Line by line, repeat the material below exactly and skip the images.

((

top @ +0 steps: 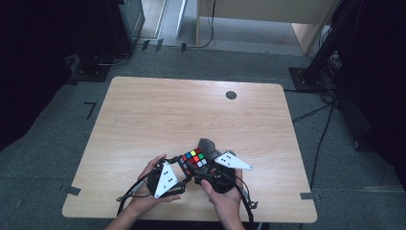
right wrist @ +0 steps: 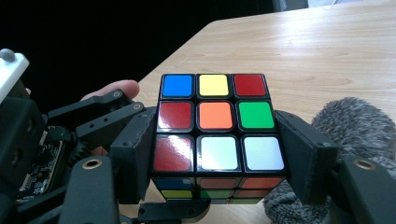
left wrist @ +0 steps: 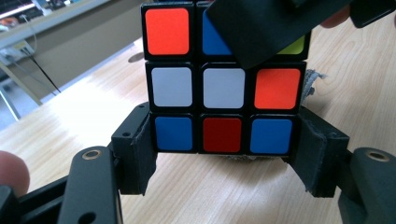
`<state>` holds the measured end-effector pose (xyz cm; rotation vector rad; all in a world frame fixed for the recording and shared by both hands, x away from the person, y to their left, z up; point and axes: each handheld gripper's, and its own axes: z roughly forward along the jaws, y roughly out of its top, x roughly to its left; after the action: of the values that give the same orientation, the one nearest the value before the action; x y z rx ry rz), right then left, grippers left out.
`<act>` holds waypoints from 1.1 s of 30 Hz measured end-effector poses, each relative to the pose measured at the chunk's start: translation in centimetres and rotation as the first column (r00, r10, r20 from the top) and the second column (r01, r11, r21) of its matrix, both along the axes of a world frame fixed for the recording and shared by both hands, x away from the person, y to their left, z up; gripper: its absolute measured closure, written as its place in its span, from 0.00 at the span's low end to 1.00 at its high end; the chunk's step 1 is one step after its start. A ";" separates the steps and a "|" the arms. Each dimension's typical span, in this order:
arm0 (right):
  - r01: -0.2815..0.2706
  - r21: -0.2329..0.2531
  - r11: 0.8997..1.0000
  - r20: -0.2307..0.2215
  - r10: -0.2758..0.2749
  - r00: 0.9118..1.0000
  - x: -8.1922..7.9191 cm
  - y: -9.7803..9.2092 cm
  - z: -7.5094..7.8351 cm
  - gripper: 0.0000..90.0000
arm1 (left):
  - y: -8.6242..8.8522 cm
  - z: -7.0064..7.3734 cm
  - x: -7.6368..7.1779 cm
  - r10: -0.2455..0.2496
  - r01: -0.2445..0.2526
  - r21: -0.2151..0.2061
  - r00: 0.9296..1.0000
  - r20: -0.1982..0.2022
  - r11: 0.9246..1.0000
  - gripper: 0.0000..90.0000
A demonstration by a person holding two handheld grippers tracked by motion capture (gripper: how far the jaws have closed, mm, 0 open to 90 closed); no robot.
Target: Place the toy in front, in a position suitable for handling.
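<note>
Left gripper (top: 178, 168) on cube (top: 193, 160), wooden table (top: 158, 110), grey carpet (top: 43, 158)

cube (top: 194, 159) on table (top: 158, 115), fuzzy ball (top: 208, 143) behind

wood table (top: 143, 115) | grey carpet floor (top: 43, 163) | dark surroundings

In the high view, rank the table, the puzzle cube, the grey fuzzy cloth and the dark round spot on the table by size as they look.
1. Table
2. Puzzle cube
3. Grey fuzzy cloth, partly hidden, so it could rival the cube
4. Dark round spot
</note>
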<state>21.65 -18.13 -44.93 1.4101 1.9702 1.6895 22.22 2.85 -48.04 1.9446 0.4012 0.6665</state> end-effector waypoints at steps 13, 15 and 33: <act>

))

◆ ANSWER TO THE EXERCISE ◆
top @ +0 steps: 
right wrist @ +0 steps: 
left wrist @ +0 steps: 
`<state>` holds the measured end-effector pose (xyz cm; rotation vector rad; all in a world frame fixed for the recording and shared by both hands, x away from the person, y to their left, z up; point and axes: each handheld gripper's, and its own axes: z roughly forward along the jaws, y roughly out of its top, x roughly to its left; after the action: of the values that give the same orientation, the one nearest the value before the action; x y z rx ry rz), right then left, grippers left out.
`<act>` holds waypoints from 1.1 s of 30 Hz measured end-effector poses, each relative to the pose measured at the chunk's start: translation in centimetres and rotation as the first column (r00, r10, r20 from the top) and the second column (r01, r11, r21) of its matrix, both along the axes of a world frame fixed for the recording and shared by both hands, x away from the person, y to their left, z up; gripper: its absolute measured closure, written as its place in its span, from 0.00 at the span's low end to 1.00 at its high end; the chunk's step 1 is one step after its start. A ";" separates the steps and a "|" the arms. Each dimension's typical span, in this order:
arm0 (right):
  - r01: -0.2815..0.2706
  - r21: -0.2329..0.2531
  - r11: 0.8997..1.0000
  - r20: -0.2307..0.2215
  - r10: -0.2758..0.2749
  - r00: 0.9118..1.0000
  - x: -8.1922..7.9191 cm
  - y: -9.7803..9.2092 cm
  - z: -7.5094..7.8351 cm
  - gripper: 0.0000..90.0000
arm1 (left):
  - y: -8.6242..8.8522 cm
  - z: -7.0064..7.3734 cm
  - x: -7.6368..7.1779 cm
  - r10: -0.2455..0.2496
  - r01: -0.2445..0.2526
  - r21: -0.2151..0.2061
  - r00: 0.9296..1.0000
  - r20: -0.1982..0.2022
  - r11: 0.9246..1.0000
  - gripper: 0.0000..90.0000
A demonstration by a person holding two handheld grippers tracked by motion capture (gripper: how far the jaws have closed, mm, 0 open to 90 closed); no robot.
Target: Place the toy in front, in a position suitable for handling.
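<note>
Left gripper (top: 178, 168) on cube (top: 193, 160), wooden table (top: 158, 110), grey carpet (top: 43, 158)

cube (top: 194, 159) on table (top: 158, 115), fuzzy ball (top: 208, 143) behind

wood table (top: 143, 115) | grey carpet floor (top: 43, 163) | dark surroundings

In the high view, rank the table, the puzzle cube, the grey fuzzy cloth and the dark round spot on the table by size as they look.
1. Table
2. Puzzle cube
3. Grey fuzzy cloth, partly hidden, so it could rival the cube
4. Dark round spot
</note>
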<state>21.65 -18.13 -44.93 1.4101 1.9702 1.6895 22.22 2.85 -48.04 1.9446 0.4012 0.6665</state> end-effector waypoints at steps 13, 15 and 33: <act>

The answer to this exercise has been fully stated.